L’Europe a été un continent pionnier dans l’énergie solaire photovoltaïque. Cependant, des ralentissements et des problèmes d’intégration ralentissent la diffusion du PV en Europe. Alors qu’en 2010, l’Europe accueillait 75% du parc photovoltaïque mondiale, ce chiffre a chuté pour atteindre 20% en 2020. Cette baisse est largement due à l’essor du marché photovoltaïque en Asie et plus particulièrement en Chine. Cet essor implique pour les européens de large coût d’importation en provenance de l’Asie. En France, environ 80% des panneaux solaires installés sont de manufacture Chinoise. Le photovoltaïque en France et en Europe a donc connu un ralentissement de sa croissance. Cependant, à la faveur de nouvelles politiques énergétique, a de beau jour devant lui

La position européenne

En 2009, une directive de l’union européenne fixait à 20% la part de renouvelable dans la production électrique à atteindre d’ici 2020. Dans ce cadre, des aides ont été utilisées dont la plus importante : l’obligation d’achat par les fournisseurs de l’électricité produite par le PV. La baisse des couts du PV a eu d’autres effets. Dans certains pays, le prix de l’électricité a dépassé le cout du PV. Ces pays souhaitent donc mettre en place des taxes sur l’autoconsommation afin de limiter les perte des fournisseurs. L’Allemagne, l’Italie et les Pays Bas ont déjà mis en place des lois rendant l’autoconsommation moins avantageuse. Ce n’est cependant pas le cas de la France, qui possède une des électricités les moins chers d’Europe. Les surcouts générés par les subventions déplaisent fortement dans des pays comme la Grèce ou la Bulgarie, qui ont décidés de diminuer ces subventions et taxer le PV.

Le photovoltaïque en France

La France a un fort potentiel solaire qui est malheureusement inexploité. Elle accuse aussi un retard par rapport à ses voisins.
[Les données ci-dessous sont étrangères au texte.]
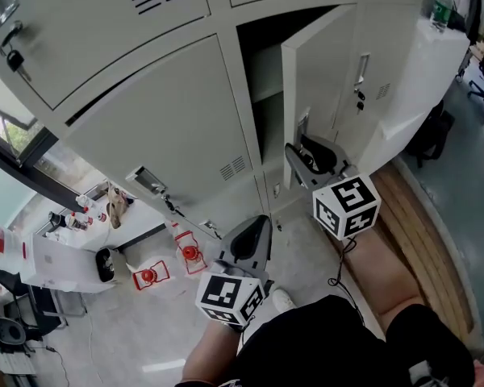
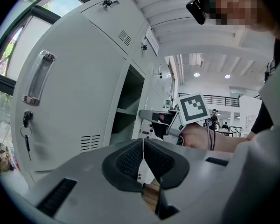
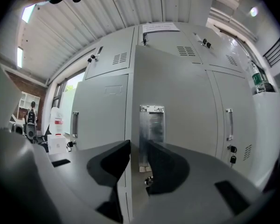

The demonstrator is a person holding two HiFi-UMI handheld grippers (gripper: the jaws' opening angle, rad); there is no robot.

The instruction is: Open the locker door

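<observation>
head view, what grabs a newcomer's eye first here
The one locker door standing ajar in the grey locker bank, a shelf showing behind it, with the right gripper at its handle edge. Below, the left gripper hangs shut and empty. On the floor at lower left lie red objects.

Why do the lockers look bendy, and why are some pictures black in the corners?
Left gripper view: the wide lens bows the lockers and blacks out the corners; the window glares. Right gripper view: same bowing and black corners; the locker door is evenly lit. Head view: no black corners; the open locker's inside is shadowed.
</observation>
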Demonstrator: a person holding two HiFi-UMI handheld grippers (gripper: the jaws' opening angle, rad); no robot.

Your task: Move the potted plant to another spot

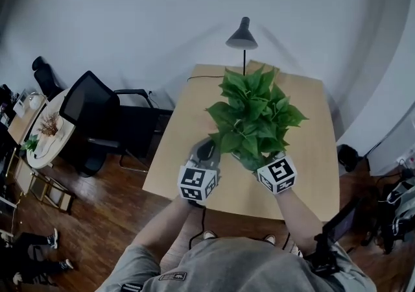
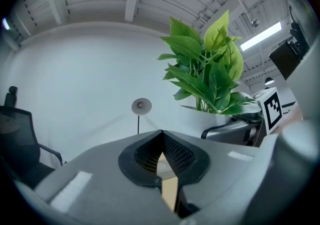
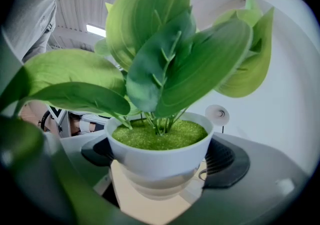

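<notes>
Right tongs [image 3: 162, 158] clamp the white pot of the potted plant [image 3: 159, 145] near the worktop's [image 1: 306, 122] front edge; left tongs [image 2: 161, 139] closed, empty, just beside

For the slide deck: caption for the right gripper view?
Right tongs grip the potted plant by its white pot, leaves filling the frame.

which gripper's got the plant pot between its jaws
The right gripper: the white pot sits clamped between its jaws. The left gripper has its jaws together with nothing between them.
</notes>
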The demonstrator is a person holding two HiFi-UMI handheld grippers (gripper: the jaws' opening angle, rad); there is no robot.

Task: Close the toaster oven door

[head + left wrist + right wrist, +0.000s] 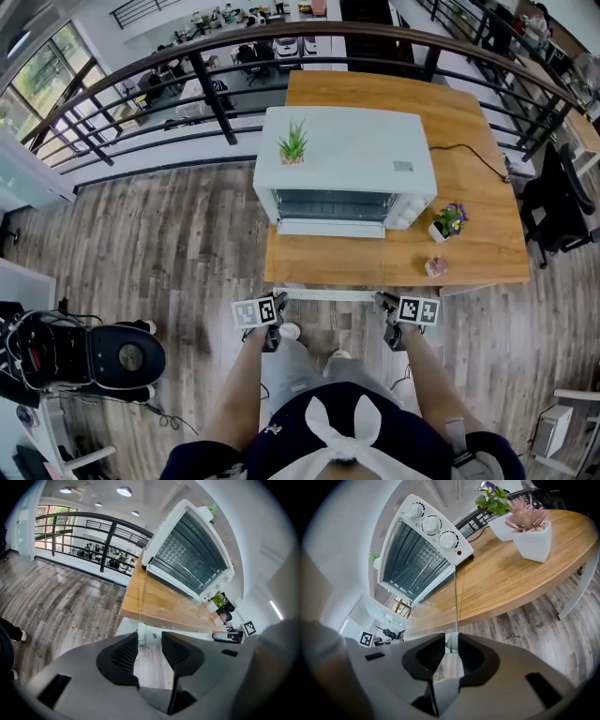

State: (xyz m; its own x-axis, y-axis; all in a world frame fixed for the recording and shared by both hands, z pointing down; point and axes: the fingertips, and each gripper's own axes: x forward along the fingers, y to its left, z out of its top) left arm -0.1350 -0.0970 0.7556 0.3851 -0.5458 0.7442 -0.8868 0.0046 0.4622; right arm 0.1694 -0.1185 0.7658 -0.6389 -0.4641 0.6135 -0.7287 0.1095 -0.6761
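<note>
Wood tabletop (469, 244), grey plank floor (169, 234), curved dark rail (141, 75). White boxy toaster oven (347, 150), glass door (323, 267) dropped flat. My L gripper (150, 637) & R gripper (450, 641) both pinch its white handle (328, 294).

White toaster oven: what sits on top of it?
A small green potted plant stands on the white toaster oven, near its front left corner. The patch of roof beneath the pot is hidden.

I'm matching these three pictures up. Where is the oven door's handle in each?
Head view: door handle, centre, just below the toaster oven.
Left gripper view: low centre, clamped by the left gripper.
Right gripper view: low centre, clamped by the right gripper.
Shared landmark: that white toaster oven.
</note>
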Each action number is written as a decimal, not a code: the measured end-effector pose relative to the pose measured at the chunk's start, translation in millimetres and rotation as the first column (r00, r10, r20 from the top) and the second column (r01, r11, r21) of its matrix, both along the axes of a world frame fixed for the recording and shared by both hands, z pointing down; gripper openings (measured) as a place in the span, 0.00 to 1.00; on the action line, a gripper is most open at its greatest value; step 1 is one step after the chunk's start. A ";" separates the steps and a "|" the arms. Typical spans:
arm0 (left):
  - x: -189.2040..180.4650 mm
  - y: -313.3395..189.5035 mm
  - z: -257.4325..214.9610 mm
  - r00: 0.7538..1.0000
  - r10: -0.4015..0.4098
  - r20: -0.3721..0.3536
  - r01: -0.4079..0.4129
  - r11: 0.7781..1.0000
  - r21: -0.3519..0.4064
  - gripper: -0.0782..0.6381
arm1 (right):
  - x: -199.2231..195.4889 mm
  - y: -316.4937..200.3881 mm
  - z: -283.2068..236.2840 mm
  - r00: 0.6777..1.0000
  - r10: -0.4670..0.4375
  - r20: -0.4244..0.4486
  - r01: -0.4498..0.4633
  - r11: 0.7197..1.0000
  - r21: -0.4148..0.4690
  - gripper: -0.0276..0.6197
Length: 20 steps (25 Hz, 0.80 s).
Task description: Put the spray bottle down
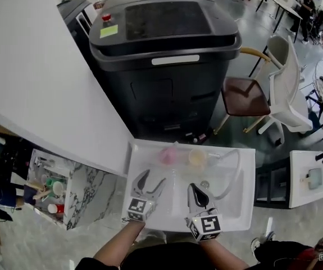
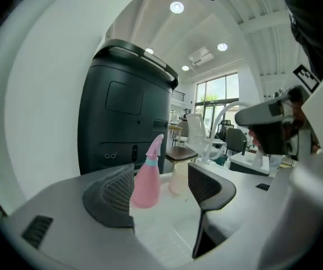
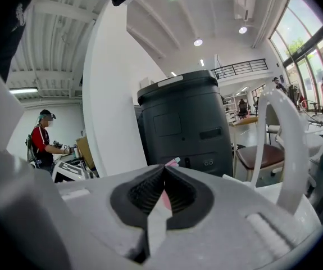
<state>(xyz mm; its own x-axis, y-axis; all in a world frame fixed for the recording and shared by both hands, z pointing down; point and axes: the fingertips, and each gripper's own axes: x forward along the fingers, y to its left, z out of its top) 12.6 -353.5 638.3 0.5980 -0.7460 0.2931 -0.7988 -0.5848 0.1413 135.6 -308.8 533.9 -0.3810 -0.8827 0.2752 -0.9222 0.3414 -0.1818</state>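
Left hand-held gripper is wide, jaws well apart with nothing pressed between the pads. Right hand-held gripper is closed, jaws together on nothing. Both hover low over the near part of the white bench. Further in, the pink spray bottle stands upright on the bench, in line with the left jaws but clear of them, so the put-down looks done. A pale cup stands just beside it, to its right. Handling guess: thin plastic, light (fill level can't be read), smooth and a bit slippery, and the body likely gives under a hard squeeze. The best hold is across the round body below the teal collar, not the nozzle tip. Behind the bench is a big black bin-like unit.
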 end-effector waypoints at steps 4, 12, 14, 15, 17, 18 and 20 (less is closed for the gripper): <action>-13.8 58.1 -43.4 0.994 0.031 -0.106 -0.027 0.999 0.037 0.52 | -19.1 42.7 -6.4 1.000 0.019 -0.010 -0.019 1.000 -0.002 0.04; -63.8 184.2 -91.8 0.988 0.058 -0.146 -0.055 0.998 0.022 0.30 | -69.2 146.5 -36.5 0.998 0.058 -0.019 -0.058 0.998 0.035 0.04; -78.0 215.0 -103.7 0.991 0.043 -0.129 -0.042 0.999 0.011 0.20 | -80.2 173.0 -40.8 0.998 0.061 -0.023 -0.060 0.998 0.037 0.04; -84.9 229.4 -107.9 0.992 0.037 -0.119 -0.037 0.999 0.003 0.18 | -85.5 185.6 -42.0 0.998 0.064 -0.025 -0.063 0.997 0.039 0.04; -94.8 256.2 -116.3 0.991 0.041 -0.128 -0.042 0.999 -0.004 0.15 | -94.1 209.0 -42.6 0.997 0.066 -0.034 -0.065 0.997 0.042 0.04; -98.6 268.6 -121.0 0.989 0.043 -0.143 -0.044 0.999 -0.002 0.15 | -97.2 219.9 -42.4 0.997 0.067 -0.044 -0.065 0.997 0.044 0.04; -107.2 290.0 -131.3 0.986 0.037 -0.163 -0.036 0.999 0.011 0.15 | -101.9 239.5 -42.2 0.996 0.069 -0.063 -0.067 0.997 0.047 0.04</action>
<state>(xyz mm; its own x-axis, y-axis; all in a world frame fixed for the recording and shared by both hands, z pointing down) -94.5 -63.5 507.0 0.6640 -0.7250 0.1830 -0.7436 -0.6146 0.2632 33.7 -69.3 491.7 -0.3024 -0.9180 0.2565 -0.9528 0.2839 -0.1072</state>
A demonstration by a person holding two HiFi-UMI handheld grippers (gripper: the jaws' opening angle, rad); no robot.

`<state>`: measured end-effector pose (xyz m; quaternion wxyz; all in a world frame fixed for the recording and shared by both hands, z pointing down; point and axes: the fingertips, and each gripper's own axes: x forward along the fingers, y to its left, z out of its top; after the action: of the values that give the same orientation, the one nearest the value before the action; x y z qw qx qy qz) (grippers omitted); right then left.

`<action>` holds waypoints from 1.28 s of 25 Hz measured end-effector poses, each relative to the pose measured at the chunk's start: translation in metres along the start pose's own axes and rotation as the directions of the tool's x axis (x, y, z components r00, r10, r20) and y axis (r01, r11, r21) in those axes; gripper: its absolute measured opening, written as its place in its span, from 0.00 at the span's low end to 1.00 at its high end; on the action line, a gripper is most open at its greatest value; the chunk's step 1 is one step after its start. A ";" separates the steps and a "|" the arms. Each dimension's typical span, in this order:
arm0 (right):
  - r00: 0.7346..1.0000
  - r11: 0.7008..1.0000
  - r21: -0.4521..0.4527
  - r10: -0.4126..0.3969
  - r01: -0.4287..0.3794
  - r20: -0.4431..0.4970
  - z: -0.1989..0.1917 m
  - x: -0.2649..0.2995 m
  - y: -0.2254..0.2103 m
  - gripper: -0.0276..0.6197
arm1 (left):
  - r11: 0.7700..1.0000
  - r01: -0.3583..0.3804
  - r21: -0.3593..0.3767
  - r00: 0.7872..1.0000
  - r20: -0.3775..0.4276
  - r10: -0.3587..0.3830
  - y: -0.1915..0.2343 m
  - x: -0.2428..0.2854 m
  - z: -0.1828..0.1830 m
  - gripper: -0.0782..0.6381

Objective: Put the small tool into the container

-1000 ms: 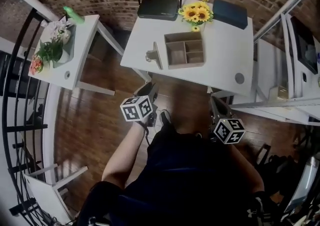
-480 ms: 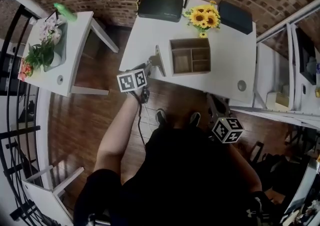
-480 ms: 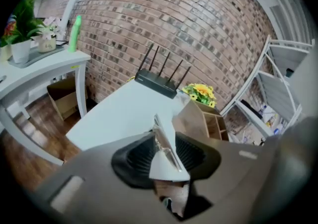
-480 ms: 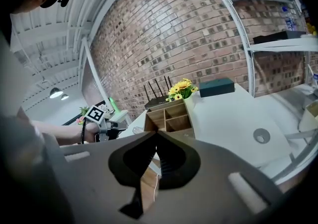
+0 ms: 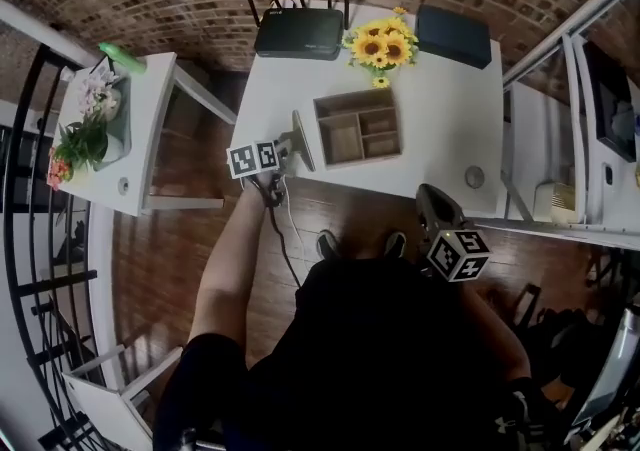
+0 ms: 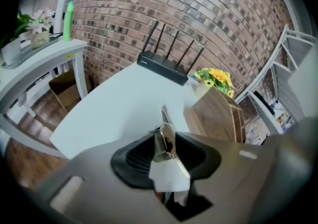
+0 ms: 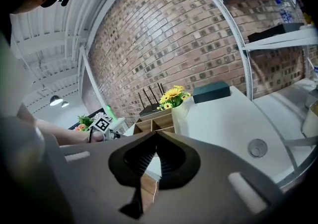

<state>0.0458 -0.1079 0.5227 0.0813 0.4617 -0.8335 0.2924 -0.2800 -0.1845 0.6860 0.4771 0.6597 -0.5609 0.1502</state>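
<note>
The small metal tool (image 5: 298, 139) lies at the white table's (image 5: 440, 99) front left edge, just left of the wooden compartment container (image 5: 358, 127). My left gripper (image 5: 283, 150) has reached it. In the left gripper view the tool (image 6: 164, 120) sits between the jaws of my left gripper (image 6: 168, 144), which are opening, with a gap on each side of it. The container (image 6: 216, 116) stands just right of it. My right gripper (image 5: 432, 207) hangs below the table's front edge, over the floor, its jaws (image 7: 156, 136) shut on nothing.
At the back of the table stand a black router (image 5: 298, 33), a bunch of sunflowers (image 5: 377, 47) and a dark flat box (image 5: 453, 36). A side table with plants (image 5: 95, 129) stands to the left, white shelving (image 5: 590, 139) to the right. The person's feet (image 5: 358, 242) are under the table's edge.
My left gripper has gone forward from above the floor to the table's front left edge and now has the tool between its jaws. The right gripper has hardly moved.
</note>
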 end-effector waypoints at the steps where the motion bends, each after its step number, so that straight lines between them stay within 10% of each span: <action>1: 1.000 1.000 0.008 -0.005 0.005 0.000 0.000 -0.001 -0.005 0.06 | 1.000 0.004 -0.009 1.000 -0.007 -0.004 0.001 0.002 0.000 0.29; 9: 1.000 0.999 0.035 -0.009 0.010 -0.026 -0.005 -0.001 -0.021 0.06 | 0.996 0.068 0.066 0.996 -0.055 -0.065 -0.018 0.004 0.005 0.18; 19: 0.999 0.999 0.032 0.018 -0.017 -0.034 -0.003 0.006 -0.015 0.06 | 0.992 0.018 0.127 0.994 0.108 -0.032 -0.035 -0.035 0.032 0.12; 32: 0.999 0.999 0.027 0.029 -0.029 -0.020 -0.006 0.005 -0.007 0.06 | 0.930 0.087 0.357 0.916 0.339 -0.216 -0.151 -0.114 0.097 0.12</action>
<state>0.0478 -0.1108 0.5323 0.0796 0.4476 -0.8352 0.3093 -0.2168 -0.2068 0.4846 0.2532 0.7895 -0.5536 0.0775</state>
Seulement 1,6% de son électricité provient du solaire alors que cette part atteint 6% en Allemagne. Le prix du photovoltaïque asiatique a fortement diminué En France, les objectifs annoncés dans la Programmation pluriannuelle de l’énergie sont ambitieux : la capacité installée devrait plus que tripler d’ici 2028. Une grande partie de ces nouvelles installations seront des parcs photovoltaïques qui répondront à des appels d’offres de l’état.

L’autoconsommation en France

Le plan Place au soleil a vu le jour en 2018 et tente de soutenir ces objectifs. Le 28 juin 2020, le ministère de la transition écologique a mis en place de nouvelles mesures pour favoriser l’autoconsommation :

  • Renouveler l’exonération de CSPE pour les projets d’autoconsommation. Soit une économie entre 500 et 1 000 euros par an pour un petit commerce en autoconsommation, et jusqu’à 10 000 euros pour des installations de 1 MW.
  • Protéger le consommateur en renforçant les exigences de qualité qui portent sur les installateurs de dispositifs d’autoconsommation. Le contrôle sera désormais fait par le CONSUEL (Comité national pour la sécurité des usagers de l’électricité) qui délivrera une attestation de qualité.
  • Faciliter le financement des projets d’autoconsommation individuelle et collective en rendant possible le tiers investissement. Objectif : faciliter le financement des projets, pour permettre aux particuliers d’éviter de payer l’ensemble du projet à son démarrage. Pour un projet de 3 kW, cela évite au particulier un investissement de 6 000 euros.
  • Lancer un appel à projets d’autoconsommation collective et augmenter la puissance maximale des projets éligibles à l’appel d’offres autoconsommation

D’autres acteurs du photovoltaïque en France

Le plan Place au soleil met aussi en avant d’autres acteurs, publics et privés qui participent du développement du solaire en France. D’autres mesures vont donc être mises en place :

Le ministère des Armées s’engage mettre à disposition plus de 2 000 hectares de terrains avant 2025. Ces terrains serviront à développer des projets photovoltaïques

La grande distribution est une activité faite pour l’autoconsommation : elle consomme l’essentiel de son électricité quand le soleil est haut. Elle remporte 70% des appels d’offres autoconsommation aujourd’hui et s’engage à développer le photovoltaïque sur les ombrières de parking et sur les toits de leurs grandes surfaces.

Maintien de l’exonération de taxe foncière lorsque le domaine public est équipé de panneaux solaires.

Création d’un label « Ville solaire » et « Département solaire » afin de valoriser l’engagement des collectivités locales dans le déploiement de l’énergie solaire.

Augmentation de 30 % des volumes d’appels d’offres pour l’agrivoltaïsme, qui permet une synergie entre production solaire et production agricole.